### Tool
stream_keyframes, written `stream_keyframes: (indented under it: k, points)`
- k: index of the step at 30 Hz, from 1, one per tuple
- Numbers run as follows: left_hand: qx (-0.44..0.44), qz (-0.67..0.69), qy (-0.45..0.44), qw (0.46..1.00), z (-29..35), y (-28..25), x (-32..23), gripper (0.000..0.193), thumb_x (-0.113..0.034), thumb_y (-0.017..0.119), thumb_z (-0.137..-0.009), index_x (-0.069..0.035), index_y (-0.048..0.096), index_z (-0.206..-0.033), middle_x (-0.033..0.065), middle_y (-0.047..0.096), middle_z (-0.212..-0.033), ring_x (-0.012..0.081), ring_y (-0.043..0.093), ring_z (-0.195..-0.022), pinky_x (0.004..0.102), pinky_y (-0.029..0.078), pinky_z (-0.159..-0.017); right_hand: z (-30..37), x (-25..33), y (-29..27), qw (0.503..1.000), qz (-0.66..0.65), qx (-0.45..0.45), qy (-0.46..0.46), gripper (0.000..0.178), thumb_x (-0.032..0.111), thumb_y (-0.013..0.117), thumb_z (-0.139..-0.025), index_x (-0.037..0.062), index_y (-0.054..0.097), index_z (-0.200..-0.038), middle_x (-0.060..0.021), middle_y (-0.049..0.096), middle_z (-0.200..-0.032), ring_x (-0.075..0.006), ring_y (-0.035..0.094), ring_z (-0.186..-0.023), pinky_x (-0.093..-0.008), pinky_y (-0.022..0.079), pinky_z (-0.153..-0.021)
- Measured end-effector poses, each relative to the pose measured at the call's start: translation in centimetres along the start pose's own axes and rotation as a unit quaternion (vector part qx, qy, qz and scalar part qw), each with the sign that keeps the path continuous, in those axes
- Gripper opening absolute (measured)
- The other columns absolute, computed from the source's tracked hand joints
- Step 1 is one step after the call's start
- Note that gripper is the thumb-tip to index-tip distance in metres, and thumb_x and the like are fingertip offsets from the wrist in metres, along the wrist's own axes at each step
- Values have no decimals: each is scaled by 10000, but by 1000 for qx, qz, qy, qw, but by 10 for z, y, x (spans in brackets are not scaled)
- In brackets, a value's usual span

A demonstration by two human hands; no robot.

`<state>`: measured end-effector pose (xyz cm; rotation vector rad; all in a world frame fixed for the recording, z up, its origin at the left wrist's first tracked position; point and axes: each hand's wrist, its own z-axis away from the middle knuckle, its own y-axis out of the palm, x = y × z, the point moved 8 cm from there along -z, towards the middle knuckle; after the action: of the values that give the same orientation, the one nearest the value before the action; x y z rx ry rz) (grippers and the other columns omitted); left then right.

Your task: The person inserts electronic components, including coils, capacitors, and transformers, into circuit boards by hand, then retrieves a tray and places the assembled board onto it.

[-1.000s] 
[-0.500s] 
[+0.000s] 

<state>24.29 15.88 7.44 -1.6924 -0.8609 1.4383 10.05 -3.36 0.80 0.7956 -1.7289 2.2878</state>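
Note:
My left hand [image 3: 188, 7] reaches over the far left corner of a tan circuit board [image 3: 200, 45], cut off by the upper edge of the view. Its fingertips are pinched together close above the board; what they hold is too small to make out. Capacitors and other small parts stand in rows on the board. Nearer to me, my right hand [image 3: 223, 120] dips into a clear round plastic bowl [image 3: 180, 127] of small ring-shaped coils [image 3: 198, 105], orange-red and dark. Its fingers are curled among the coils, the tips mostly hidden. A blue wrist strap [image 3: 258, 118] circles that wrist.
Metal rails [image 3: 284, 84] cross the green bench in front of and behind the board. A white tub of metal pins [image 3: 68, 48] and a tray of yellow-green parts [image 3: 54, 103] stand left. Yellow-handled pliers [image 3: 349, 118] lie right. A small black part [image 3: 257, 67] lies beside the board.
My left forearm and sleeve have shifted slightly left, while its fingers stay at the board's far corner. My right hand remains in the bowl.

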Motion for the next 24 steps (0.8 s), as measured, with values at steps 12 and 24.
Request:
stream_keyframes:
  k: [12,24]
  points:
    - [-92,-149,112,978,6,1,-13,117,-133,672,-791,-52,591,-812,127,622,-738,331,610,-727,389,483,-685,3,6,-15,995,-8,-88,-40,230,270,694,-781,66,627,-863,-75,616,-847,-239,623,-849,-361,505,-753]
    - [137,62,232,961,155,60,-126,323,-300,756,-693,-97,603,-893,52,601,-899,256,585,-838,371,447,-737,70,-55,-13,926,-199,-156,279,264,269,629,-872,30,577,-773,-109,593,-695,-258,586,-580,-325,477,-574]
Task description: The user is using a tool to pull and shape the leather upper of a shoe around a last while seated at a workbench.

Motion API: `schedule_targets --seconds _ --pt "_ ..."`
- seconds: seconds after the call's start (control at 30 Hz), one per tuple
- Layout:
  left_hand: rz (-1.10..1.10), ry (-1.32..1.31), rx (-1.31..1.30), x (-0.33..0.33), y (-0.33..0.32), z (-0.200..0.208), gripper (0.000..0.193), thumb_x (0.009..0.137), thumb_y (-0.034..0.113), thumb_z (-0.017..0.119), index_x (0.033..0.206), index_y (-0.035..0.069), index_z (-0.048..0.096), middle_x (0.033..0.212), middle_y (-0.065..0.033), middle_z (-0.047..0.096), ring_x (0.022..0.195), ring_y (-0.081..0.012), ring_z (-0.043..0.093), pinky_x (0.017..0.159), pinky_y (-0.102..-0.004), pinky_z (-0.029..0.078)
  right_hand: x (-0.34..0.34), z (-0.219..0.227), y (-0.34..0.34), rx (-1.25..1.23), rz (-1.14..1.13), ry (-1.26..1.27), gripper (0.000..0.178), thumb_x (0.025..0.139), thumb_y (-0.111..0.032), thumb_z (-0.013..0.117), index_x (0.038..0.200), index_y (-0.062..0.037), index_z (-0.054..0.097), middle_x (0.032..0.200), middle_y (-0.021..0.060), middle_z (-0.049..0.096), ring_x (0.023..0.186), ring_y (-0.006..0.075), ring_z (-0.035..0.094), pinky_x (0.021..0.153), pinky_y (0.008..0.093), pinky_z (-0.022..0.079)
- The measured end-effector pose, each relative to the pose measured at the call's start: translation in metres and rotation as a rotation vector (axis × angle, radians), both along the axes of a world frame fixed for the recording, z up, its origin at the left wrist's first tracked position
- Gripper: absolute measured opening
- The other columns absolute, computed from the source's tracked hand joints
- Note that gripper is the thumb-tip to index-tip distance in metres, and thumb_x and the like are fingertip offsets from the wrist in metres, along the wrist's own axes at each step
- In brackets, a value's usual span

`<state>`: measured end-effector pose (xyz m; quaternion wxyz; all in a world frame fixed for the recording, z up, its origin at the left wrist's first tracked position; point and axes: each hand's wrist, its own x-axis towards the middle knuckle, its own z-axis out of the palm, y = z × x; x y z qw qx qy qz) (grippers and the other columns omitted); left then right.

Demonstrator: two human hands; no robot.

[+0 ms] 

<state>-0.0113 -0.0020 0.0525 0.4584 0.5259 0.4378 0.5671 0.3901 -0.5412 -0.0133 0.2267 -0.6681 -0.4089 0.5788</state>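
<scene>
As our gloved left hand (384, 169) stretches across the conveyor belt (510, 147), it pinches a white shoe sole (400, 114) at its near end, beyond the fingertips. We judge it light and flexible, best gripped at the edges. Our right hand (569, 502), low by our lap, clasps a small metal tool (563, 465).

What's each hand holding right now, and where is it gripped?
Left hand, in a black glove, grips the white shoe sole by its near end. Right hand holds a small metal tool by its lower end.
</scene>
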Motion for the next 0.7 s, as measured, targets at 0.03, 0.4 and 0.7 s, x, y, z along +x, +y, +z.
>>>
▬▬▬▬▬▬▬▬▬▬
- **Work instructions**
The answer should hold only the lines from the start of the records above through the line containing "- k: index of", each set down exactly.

- **Result below**
### Tool
stream_keyframes, written `stream_keyframes: (indented under it: k, points)`
- k: index of the step at 30 Hz, from 1, one per tuple

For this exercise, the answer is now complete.